Methods: Human umbilical vein endothelial cells (HUVECs) were cultured in complete medium containing the screened concentration of NGR1 to investigate its pro-angiogenic phenotype and potential mechanism in vitro. Subsequently, an injectable nano-hydroxyapatite-incorporated GelMA hydrogel was synthesized as an active drug-delivery delivery system for NGR1. The therapeutic effect of this fabricated NGR1-loaded biomaterial on bone defect regeneration was further evaluated in a rat cranial bone defect model. The key molecules in relevant signaling pathways was analyzed by immunohistochemistry.

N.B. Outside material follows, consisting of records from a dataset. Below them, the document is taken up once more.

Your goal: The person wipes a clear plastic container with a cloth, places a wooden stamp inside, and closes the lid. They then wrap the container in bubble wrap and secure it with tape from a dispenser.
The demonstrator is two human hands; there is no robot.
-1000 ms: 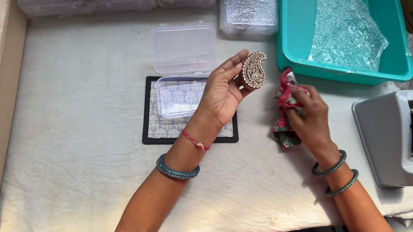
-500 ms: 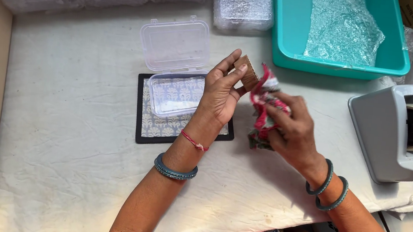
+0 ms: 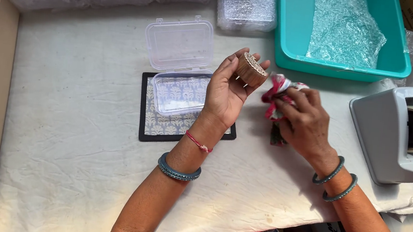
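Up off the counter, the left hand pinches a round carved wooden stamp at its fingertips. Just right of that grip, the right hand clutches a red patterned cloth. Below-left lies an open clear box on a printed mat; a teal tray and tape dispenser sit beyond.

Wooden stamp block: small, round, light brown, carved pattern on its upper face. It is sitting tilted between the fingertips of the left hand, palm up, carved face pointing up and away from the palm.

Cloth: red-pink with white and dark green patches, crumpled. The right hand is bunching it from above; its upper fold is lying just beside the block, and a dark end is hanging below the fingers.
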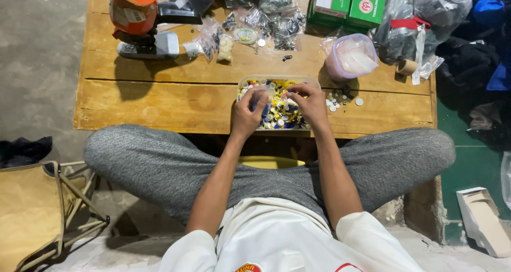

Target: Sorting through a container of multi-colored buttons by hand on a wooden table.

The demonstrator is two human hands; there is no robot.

Results: In vitro experiments demonstrated that NGR1 exhibits good biocompatibility and angiogenic capacity, as it promoted cell proliferation, enhanced cell migration, upregulated the angiogenic-related gene expression, and increased the protein expression of VEGF and VEGFR-2. Furthermore, the implantation of the injectable nano-hydroxyapatite-incorporated GelMA hydrogel loaded with NGR1 significantly enhanced bone defect regeneration in a rat cranial bone defect model compared to hydrogel-only group. Additionally, NGR1 supplementation markedly upregulated CD31 expression during bone formation, suggesting its role in coupling of angiogenesis and osteogenesis. Mechanistically, both in vivo and in vitro experiments indicated that NGR1 likely promote angiogenesis via activating Notch1/Akt singling pathway during bone regeneration.

Conclusions: These findings indicate that NGR1 promotes angiogenesis through Notch1/Akt signaling activation during bone regeneration, which might offer potential therapeutic targets for bone-related diseases. Moreover, the application of NGR1-loaded biomaterials could represent a promising strategy to enhance bone regeneration.

Angiogenesis; Bone regeneration; Drug-delivery; Injectable hydrogel; Notoginsenoside R1.